We will always have the goal against Chelsea to remember.
In fact, every time Alireza Jahanbakhsh has scored for Albion they have always been very well scored.
It just didn’t happen often enough. Four times in all, including two against lower division opponents in the Carabao Cup.
Only two Premier League goals, days apart as 2019 turned into 2020.
And that’s, in the end, a big reason why it makes sense for Albion and the Iran international to go their separate ways.
ALIREZA JAHANBAKHSH SIGNS FOR FEYENOORD
Certainly from Jahanbakhsh, that he never really did, it wasn’t for lack of trying.
The most positive legacy he will leave for Albion fans is that of a professional with an attitude and a commitment to trying to make things happen.
There was also patience but we expected it already.
Even when he signed three years ago next week, he admitted that he had not been an overnight success in the Netherlands.
That he had to wait for the good times there too.
Five goals in his season at NEC, 12 in his second.
Three goals in his first season at AZ, ten in his second, then a league-leading 21 in his third.
So he was ready to give her some time.
Keep in mind that he may have signed for Albion in 2015, but instead decided to stay in the Netherlands, going to AZ rather than what would have been the Championship at the time.
Jahanbakhsh was thinking about this steady progress in Eredivisie when he spoke to The Argus after a game at the end of the 2018-19 season.
He expressed regret over the lack of goals or assists at this point.
Halfway through the next campaign, it was suggested he would be loaned out.
At this point he had been tried, unsuccessfully, as a right-back.
It was a move that made sense but didn’t quite work out, even in the low-key setting of a League Cup game at Bristol Rovers.
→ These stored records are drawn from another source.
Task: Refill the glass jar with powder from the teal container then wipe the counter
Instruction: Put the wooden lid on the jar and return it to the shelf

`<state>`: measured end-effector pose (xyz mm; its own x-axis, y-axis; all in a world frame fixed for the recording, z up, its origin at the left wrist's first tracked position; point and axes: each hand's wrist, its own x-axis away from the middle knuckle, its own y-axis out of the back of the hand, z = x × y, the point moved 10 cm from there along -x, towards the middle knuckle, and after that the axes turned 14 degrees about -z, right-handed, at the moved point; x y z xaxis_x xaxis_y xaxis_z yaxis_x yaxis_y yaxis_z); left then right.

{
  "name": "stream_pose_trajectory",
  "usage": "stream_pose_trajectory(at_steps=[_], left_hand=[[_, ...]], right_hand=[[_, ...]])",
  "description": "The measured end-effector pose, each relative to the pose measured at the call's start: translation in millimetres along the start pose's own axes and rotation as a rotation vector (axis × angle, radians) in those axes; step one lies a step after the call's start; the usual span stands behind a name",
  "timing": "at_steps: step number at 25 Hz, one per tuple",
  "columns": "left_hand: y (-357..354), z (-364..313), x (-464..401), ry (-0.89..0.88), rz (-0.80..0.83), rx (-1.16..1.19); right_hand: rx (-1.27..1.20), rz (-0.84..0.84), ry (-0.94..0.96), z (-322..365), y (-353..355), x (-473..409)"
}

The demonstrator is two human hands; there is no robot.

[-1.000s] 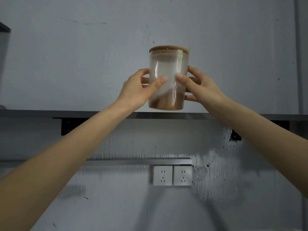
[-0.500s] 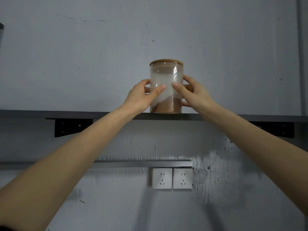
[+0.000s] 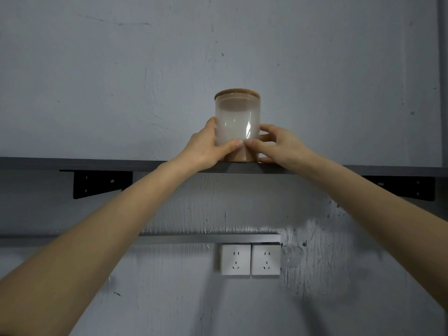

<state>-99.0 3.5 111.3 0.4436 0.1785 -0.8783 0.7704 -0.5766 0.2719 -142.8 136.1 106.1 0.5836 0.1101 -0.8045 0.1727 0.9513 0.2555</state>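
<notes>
Nearest the camera, two bare forearms are reaching up and away, converging on the shelf. Following them out: the left hand [image 3: 206, 147] is curling its grip round the left side of the glass jar [image 3: 237, 124], thumb lying across the front of the glass low down; the right hand [image 3: 278, 145] is doing the same from the right, its thumb tip meeting the other thumb at the front, fingers wrapping behind. Both grips are closing on the jar, neither one loose.

The jar itself is sitting upright on the dark wall shelf [image 3: 72, 163], base apparently resting on the board near its front edge, wooden lid [image 3: 237, 92] seated on top. Brownish powder is showing at the bottom, and the glass above is clouded with a pale dusty film, so how full it is I cannot tell for sure.

Below the shelf, a metal rail [image 3: 208, 238] and two white wall sockets [image 3: 251, 259] are hanging on the grey wall, with black brackets [image 3: 101, 183] under the board.

Judging progress: with the lid on and the jar going onto the shelf, the refill is looking finished. The teal container and the surface are both out of view, so whether the wiping is done I cannot say; it may well be what is left.
</notes>
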Motion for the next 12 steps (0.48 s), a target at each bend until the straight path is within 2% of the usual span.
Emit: stream_pose_trajectory(at_steps=[9, 12], left_hand=[[2.8, -0.8, 4.0, -0.106, -0.04, -0.242], [1.3, -1.3, 5.7, -0.105, -0.03, -0.223]], right_hand=[[0.129, -0.009, 0.022, 1.2, -4.9, -1.6], [0.151, -0.022, 0.04, 3.2, -3.4, -1.7]])
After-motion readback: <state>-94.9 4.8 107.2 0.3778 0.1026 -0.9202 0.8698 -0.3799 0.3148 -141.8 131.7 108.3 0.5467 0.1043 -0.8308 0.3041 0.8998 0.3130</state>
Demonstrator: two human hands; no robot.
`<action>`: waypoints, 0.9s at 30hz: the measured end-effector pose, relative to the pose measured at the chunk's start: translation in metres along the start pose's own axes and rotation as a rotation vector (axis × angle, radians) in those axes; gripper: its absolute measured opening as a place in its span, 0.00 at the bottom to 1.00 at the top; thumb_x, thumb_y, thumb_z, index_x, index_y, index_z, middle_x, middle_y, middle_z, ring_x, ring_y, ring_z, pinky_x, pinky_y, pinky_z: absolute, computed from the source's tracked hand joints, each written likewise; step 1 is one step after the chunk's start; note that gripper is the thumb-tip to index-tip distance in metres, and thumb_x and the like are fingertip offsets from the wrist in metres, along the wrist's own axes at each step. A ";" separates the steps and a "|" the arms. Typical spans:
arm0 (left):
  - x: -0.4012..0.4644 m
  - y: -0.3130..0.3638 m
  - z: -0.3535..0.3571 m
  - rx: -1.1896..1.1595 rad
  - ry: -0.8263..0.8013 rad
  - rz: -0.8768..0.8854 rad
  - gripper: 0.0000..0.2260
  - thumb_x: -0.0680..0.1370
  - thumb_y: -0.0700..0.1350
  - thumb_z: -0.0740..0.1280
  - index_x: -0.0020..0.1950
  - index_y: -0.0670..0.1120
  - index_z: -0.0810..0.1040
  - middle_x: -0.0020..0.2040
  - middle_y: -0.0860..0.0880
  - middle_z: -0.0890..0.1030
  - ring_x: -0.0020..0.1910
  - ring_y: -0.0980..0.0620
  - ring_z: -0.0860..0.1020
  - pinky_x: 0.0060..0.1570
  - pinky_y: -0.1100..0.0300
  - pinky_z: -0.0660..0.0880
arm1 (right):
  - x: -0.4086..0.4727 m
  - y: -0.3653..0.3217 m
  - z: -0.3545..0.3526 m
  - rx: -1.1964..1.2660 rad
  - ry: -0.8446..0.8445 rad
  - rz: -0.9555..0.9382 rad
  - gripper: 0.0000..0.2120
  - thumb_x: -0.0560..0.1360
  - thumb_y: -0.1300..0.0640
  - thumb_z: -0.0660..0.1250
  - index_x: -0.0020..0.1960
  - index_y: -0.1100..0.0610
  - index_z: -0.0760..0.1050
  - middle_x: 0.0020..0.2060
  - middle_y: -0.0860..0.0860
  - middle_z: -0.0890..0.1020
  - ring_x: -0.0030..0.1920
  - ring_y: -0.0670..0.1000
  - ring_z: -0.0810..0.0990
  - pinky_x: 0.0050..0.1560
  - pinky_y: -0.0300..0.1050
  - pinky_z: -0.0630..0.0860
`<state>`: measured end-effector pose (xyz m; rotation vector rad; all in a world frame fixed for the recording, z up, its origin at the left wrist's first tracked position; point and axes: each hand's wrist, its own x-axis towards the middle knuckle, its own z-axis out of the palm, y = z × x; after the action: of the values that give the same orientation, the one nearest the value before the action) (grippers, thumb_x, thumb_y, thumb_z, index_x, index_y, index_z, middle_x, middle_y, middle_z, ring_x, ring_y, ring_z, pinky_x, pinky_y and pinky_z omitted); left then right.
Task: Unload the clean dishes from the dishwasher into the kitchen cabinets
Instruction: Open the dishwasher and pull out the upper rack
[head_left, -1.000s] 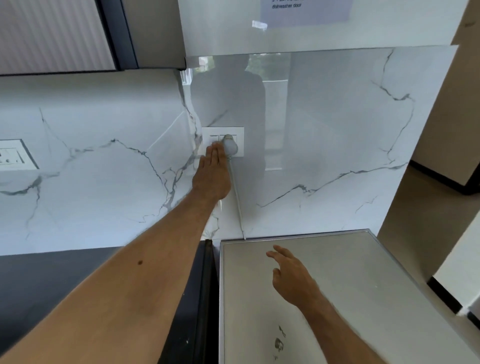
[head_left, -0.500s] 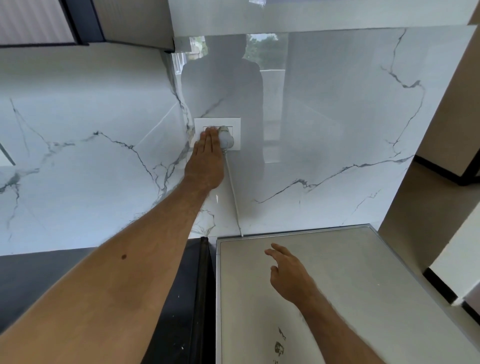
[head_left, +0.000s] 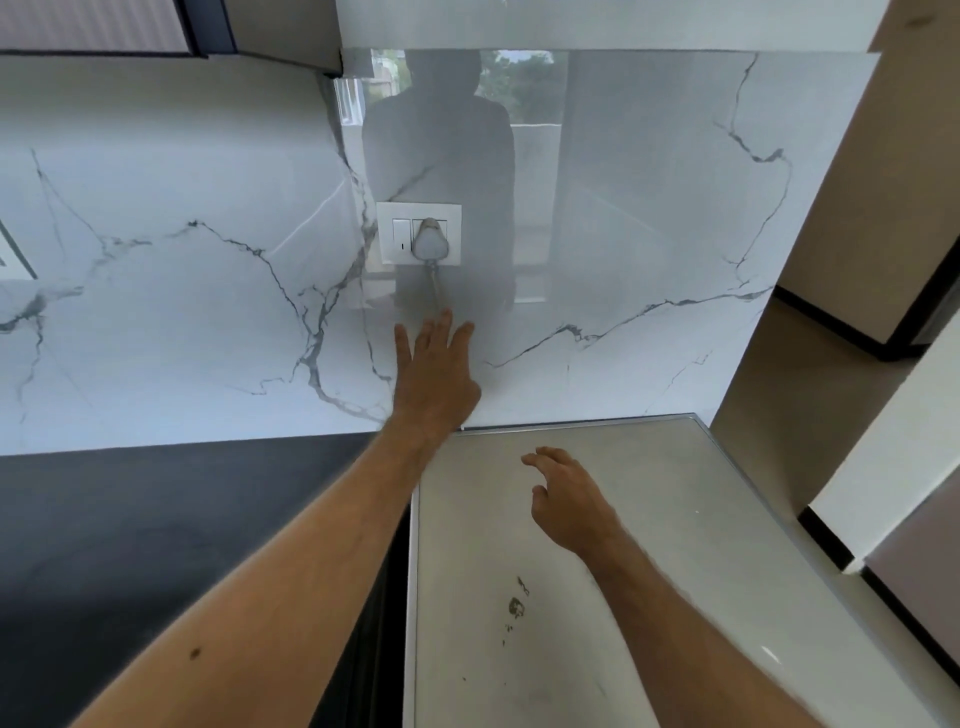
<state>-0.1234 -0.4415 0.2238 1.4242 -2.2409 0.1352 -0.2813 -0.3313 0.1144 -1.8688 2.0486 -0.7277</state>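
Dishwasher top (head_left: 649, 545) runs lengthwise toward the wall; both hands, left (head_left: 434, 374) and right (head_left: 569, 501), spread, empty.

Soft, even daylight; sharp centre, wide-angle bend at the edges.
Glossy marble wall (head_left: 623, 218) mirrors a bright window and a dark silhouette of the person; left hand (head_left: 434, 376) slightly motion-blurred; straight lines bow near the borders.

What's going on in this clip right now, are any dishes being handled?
No dishes are in view. The person's left hand is open, held below the wall switch plate, where a white plug sits in the socket. The right hand hovers open over the grey appliance top. Neither hand holds anything.
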 end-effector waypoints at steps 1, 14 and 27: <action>-0.018 0.007 0.003 -0.027 -0.020 -0.012 0.32 0.74 0.37 0.61 0.78 0.50 0.58 0.80 0.45 0.55 0.79 0.47 0.51 0.75 0.42 0.36 | -0.009 0.003 -0.002 -0.003 0.002 -0.001 0.25 0.76 0.66 0.60 0.72 0.57 0.70 0.72 0.53 0.71 0.72 0.53 0.67 0.72 0.42 0.64; -0.200 0.095 0.034 -0.212 -0.202 -0.190 0.35 0.72 0.33 0.57 0.78 0.52 0.60 0.78 0.48 0.60 0.79 0.47 0.50 0.77 0.47 0.40 | -0.131 0.070 -0.028 0.026 -0.038 0.009 0.22 0.77 0.64 0.61 0.70 0.56 0.73 0.67 0.52 0.76 0.69 0.52 0.72 0.70 0.42 0.65; -0.359 0.200 0.038 -0.471 -0.192 -0.483 0.29 0.75 0.31 0.59 0.75 0.48 0.66 0.74 0.47 0.68 0.74 0.47 0.63 0.73 0.52 0.59 | -0.257 0.120 -0.047 0.162 -0.096 -0.046 0.21 0.76 0.67 0.62 0.68 0.59 0.76 0.66 0.55 0.78 0.67 0.53 0.74 0.71 0.42 0.65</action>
<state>-0.1874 -0.0662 0.0651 1.6940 -1.8220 -0.6654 -0.3742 -0.0655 0.0557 -1.8284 1.8359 -0.7749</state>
And he had also played, at his own request, for the Under-23s, elegantly scoring a goal for Bojan Radulovic before fading in a 3-1 loss to West Ham at Crawley.
But he remained determined to keep trying everything he could with Albion.
Ahead of the mid-season transfer window, there was talk of a loan transfer.
But he wanted to put this idea to bed.
He told The Argus: “Every player wants to play. There is no doubt about it.
“But I’m happy here, to be honest, with the environment and the way the team is playing.
“I’ve been here for a year and a half, but I haven’t shown what I’m really capable of and that disappoints me a bit. ”
When asked if he would look to leave in January, he replied, “I haven’t thought about it but I’m going to work hard to have my chance, my position.
“I’ll work hard to get more minutes.”
It’s easy to forget now how much excitement there was when Jahanbakhsh first signed.
Albion had just survived his first Premier League season and was ready to go.
News of his arrival came early, which isn’t necessarily a good thing.
Even simple signings can take longer than expected to get to the point where all the administrative and media work has been done and the player’s arrival can be officially announced.
It was a long weekend as supporters waited for confirmation.
What you often find is that things go bafflingly right before the deal is made – and that’s what happened here.
Some fans managed to follow the flight bringing Jahanbakhsh to Biggin Hill.
So much excitement. And that was indeed a big deal for Albion – or maybe not?
Fees of £ 17million broke a record for the club.
But that was a relatively small amount for a Premier League scorer.
Albion sought to be inventive and to seek value.
Those 21 goals from the previous season suggested it was worth breaking through.
We now know it wasn’t quite meant to be.
Not really explosive enough to play wide. Not enough presence to play in the middle.
But every now and then dynamic enough to shake things up, like at Sheffield United or when Wolves’ dangerous baling.
There was the emotion of that first goal against Bournemouth.
And of course the very special combination of technique, agility and confidence to get that very first point against Chelsea.
We will always have this memory of the Alireza Jahanbakhsh years.
The frustration for everyone involved will be that there haven’t been many more.